Eerste aanleg - enkelvoudig van Rechtbank Rotterdam, 23 de Junio de 2010

Sprekergepubliceerd
Datum uitspraak23 de Junio de 2010
Uitgevende instantie:Rechtbank Rotterdam

RECHTBANK ROTTERDAM

Sector civiel recht

zaaknummer / rolnummer: 333490 / HA ZA 09-1735

Vonnis van 23 juni 2010

in de zaak van

  1. [eiser sub 1]

  2. [eiser sub 2]

    beiden wonende te Rotterdam,

    eisers,

    advocaat mr. R. Zwiers,

    tegen

    [gedaagde]

    wonende te Rotterdam,

    gedaagde,

    advocaat mr.
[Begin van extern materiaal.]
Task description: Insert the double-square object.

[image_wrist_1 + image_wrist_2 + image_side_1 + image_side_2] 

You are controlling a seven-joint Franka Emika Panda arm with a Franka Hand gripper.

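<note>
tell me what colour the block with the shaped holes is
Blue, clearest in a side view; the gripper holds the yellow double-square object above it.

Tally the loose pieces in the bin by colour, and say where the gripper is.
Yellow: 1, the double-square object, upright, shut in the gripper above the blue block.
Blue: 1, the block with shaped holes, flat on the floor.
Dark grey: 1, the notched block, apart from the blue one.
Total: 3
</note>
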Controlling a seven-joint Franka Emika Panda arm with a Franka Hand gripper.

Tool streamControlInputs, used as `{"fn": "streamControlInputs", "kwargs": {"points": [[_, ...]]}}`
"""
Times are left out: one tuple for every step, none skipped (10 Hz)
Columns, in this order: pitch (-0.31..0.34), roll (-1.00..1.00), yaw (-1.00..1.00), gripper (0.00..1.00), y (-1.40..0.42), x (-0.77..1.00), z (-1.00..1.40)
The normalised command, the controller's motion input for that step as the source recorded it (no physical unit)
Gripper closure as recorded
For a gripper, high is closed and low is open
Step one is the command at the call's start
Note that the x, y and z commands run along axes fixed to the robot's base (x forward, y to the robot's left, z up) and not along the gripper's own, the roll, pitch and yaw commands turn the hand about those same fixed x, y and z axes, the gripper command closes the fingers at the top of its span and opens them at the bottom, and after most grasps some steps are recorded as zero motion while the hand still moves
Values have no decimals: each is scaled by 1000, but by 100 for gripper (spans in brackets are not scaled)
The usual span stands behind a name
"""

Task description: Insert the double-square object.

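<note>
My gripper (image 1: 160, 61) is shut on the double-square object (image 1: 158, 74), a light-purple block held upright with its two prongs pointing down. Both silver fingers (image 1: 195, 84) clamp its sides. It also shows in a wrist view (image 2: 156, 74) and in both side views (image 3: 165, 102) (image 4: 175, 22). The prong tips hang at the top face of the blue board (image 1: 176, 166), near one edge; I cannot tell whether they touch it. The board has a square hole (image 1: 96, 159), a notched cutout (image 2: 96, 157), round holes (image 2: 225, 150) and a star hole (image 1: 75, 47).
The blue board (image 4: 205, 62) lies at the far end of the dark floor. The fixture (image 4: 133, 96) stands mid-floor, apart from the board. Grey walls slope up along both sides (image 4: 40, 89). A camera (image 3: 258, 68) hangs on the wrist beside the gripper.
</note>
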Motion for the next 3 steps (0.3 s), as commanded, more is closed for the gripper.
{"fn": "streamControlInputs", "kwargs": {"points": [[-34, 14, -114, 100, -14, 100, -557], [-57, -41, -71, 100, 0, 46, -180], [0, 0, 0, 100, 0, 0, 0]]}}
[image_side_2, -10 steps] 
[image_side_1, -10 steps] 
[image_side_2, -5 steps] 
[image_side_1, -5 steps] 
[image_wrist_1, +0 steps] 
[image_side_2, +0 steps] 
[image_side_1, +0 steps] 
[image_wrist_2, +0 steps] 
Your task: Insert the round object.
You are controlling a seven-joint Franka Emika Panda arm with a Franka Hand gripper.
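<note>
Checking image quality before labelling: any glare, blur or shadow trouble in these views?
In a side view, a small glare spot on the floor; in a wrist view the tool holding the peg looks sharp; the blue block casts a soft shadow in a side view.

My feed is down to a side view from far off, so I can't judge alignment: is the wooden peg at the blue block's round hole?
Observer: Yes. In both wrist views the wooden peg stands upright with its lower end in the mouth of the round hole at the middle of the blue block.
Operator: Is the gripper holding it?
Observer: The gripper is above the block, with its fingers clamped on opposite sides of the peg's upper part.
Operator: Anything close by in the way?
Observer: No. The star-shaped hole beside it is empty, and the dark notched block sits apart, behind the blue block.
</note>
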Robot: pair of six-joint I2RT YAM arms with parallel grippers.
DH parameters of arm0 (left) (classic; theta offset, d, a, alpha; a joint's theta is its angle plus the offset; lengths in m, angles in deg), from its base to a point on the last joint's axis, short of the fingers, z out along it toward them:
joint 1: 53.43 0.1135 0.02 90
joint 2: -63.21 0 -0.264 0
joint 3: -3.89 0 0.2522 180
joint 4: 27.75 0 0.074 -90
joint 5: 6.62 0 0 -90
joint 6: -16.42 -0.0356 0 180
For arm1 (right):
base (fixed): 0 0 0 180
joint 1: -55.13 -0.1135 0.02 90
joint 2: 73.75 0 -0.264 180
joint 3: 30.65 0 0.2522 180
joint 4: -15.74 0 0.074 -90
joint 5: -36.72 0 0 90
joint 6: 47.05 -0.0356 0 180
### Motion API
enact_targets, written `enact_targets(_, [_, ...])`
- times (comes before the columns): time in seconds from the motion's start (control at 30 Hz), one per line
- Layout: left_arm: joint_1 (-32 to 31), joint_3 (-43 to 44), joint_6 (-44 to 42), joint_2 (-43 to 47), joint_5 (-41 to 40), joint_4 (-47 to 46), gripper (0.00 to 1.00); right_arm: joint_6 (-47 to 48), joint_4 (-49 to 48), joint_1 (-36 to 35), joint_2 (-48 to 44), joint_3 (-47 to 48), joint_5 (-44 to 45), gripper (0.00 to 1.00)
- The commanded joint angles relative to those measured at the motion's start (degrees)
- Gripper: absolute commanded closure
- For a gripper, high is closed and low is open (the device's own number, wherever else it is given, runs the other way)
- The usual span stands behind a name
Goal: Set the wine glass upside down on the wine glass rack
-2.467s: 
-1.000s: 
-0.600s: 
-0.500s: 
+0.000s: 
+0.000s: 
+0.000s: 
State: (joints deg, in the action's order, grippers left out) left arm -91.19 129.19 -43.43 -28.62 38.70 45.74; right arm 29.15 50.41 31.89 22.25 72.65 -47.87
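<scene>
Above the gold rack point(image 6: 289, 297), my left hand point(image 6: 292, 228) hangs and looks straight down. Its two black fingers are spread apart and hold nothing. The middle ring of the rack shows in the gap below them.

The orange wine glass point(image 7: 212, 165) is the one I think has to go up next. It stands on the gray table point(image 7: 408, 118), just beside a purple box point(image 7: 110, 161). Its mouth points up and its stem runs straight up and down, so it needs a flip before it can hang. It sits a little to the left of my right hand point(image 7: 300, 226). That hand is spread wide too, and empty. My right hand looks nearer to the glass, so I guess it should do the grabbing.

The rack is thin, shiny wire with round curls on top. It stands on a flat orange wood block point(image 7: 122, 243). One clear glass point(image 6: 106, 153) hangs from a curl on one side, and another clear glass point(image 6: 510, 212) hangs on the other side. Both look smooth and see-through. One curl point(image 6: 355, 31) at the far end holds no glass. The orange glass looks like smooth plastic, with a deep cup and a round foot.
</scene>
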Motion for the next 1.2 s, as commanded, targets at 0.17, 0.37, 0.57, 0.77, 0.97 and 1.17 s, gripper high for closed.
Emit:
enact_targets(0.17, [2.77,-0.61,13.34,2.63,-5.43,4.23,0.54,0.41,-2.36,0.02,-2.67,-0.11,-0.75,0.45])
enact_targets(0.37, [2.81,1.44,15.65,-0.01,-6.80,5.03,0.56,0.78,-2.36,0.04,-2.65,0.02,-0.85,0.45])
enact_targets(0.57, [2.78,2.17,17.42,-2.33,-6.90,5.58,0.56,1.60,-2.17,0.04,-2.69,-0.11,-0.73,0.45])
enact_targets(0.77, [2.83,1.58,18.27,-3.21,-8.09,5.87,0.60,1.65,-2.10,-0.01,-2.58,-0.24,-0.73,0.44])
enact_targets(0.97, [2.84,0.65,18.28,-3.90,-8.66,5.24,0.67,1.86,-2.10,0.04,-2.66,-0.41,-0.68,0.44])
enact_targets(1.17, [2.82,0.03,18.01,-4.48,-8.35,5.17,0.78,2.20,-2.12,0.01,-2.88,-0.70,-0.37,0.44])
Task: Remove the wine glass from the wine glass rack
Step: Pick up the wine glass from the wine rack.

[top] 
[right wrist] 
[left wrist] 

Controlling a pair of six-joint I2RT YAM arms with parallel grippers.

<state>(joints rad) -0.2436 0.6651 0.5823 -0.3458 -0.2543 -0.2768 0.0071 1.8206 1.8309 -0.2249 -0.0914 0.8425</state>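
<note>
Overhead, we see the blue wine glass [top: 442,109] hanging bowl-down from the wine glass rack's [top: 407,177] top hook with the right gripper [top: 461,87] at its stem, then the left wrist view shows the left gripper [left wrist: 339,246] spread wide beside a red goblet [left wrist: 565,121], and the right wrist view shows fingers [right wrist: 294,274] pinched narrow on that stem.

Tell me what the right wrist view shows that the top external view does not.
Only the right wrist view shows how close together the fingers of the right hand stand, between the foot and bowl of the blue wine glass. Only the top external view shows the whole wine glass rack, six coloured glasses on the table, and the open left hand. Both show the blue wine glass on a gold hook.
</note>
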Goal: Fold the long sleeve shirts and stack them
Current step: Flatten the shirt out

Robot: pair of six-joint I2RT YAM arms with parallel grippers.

A. Apistola.

    Eisers worden hierna afzonderlijk aangeduid als "[eiser sub 1]" en "[eiser sub 2]" en gezamenlijk als "[eisers]" Gedaagde wordt hierna aangeduid als "[gedaagde]".

  3. De procedure

    1.1. Het verloop van de procedure blijkt uit:

    - de dagvaarding d.d. 18 juni 2009 en de daarbij overgelegde producties;

    - de conclusie van antwoord, met producties;

    - de conclusie van repliek, met producties;

    - de conclusie van dupliek, met producties.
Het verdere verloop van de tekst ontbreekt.